Link to the author's page
Checkout.com
September 6, 2023
Link to the author's page
Synthetic identity fraud explained

We’re all familiar with the story of Frankenstein. When a mad scientist takes various body parts and reconstitutes them into a whole new being (who ends up going on a rampage, destroying lives and livelihoods).

Well, the movie may have come out in 1931, but – almost 100 years later – an emerging form of payment fraud is utilizing similar principles to defraud individuals and merchants of their hard-earned money. It’s called synthetic identity fraud.

Synthetic identity fraud losses were around $20 billion in 2020 – and, in a recent survey of organizations around the world, almost half (46%) had experienced it in the past year.

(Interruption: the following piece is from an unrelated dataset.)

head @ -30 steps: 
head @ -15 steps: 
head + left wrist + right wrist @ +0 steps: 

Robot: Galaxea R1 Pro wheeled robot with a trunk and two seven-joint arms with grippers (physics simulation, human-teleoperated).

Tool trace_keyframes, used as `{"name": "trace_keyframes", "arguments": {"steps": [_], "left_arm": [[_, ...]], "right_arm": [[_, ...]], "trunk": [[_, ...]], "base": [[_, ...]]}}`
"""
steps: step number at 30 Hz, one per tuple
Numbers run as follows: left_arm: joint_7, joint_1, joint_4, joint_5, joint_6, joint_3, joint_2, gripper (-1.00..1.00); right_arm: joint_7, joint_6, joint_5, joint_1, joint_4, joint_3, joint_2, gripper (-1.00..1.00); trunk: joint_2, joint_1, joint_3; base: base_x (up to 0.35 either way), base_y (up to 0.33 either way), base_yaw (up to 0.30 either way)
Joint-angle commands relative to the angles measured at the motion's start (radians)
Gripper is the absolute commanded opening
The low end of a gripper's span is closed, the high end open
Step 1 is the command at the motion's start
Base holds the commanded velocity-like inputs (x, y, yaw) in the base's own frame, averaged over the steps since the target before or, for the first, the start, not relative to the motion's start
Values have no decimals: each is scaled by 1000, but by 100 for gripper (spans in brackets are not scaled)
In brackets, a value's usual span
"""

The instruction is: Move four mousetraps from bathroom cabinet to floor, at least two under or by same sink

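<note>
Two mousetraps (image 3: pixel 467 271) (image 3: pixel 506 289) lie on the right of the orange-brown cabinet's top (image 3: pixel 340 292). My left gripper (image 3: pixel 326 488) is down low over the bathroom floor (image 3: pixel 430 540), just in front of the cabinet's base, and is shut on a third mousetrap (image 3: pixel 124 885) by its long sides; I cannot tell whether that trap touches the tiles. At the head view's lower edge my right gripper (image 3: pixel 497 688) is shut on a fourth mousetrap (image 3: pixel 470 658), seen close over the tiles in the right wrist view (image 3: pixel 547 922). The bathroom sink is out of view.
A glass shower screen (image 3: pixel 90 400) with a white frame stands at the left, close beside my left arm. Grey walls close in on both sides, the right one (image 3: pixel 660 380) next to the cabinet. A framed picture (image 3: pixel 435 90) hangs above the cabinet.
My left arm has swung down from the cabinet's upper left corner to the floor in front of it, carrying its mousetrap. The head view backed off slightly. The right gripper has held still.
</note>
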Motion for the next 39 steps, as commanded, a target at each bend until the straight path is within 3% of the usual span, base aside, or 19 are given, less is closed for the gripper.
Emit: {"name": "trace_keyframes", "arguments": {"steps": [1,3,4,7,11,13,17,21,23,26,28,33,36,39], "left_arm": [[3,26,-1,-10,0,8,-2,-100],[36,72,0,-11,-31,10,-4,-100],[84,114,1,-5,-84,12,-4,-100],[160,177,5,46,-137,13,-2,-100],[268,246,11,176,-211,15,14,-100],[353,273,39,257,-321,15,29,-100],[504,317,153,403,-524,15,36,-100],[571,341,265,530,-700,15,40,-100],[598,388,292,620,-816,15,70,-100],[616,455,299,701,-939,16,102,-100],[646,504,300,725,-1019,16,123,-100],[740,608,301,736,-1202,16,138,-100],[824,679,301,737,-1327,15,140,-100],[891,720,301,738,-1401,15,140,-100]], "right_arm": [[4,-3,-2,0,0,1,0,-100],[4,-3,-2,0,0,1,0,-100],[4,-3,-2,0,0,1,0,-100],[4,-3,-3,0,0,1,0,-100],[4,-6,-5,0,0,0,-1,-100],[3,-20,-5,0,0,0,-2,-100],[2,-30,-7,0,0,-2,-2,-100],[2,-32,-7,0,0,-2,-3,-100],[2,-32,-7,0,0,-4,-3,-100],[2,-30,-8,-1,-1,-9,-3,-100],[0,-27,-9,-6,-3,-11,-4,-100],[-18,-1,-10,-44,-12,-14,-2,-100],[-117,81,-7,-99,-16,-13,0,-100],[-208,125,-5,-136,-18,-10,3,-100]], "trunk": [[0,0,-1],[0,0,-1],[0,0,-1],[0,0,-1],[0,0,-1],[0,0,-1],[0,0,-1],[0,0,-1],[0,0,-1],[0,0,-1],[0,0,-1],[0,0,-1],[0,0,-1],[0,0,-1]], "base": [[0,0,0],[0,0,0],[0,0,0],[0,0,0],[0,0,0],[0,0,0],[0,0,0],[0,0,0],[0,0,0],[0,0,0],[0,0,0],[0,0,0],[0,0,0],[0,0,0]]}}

Yet unlike some more traditional forms of cybercrime, synthetic identity fraud often has the biggest impact not on individuals, but on merchants – and it's projected to cost businesses almost $5 billion by 2024.

So, if the cost of payment fraud isn’t one your business is willing to swallow, read on. We’re explaining exactly what synthetic fraud is, how it impacts merchants, and – most pressingly – what you can do to safeguard your business’s brand, bottom line, and reputation from it.

What is synthetic identity fraud?

Synthetic identity fraud is when a cybercriminal uses aspects of a real person’s identity – typically a Social Security Number (SSN), or other personal details – is combined with falsified details to create a whole new (synthetic) identity. (They’re also called “Frankenstein identities”, which figures.)

The fraudster can then adopt this fake identity to commit any number of fraudulent activities online, including:

  • Making unauthorized purchases
  • Opening bank accounts
  • Applying for loans, credit cards, or other credit lines
  • Filing tax returns and claiming tax refunds
  • Obtaining medical care
  • Applying for unemployment benefits

How does synthetic identity fraud happen?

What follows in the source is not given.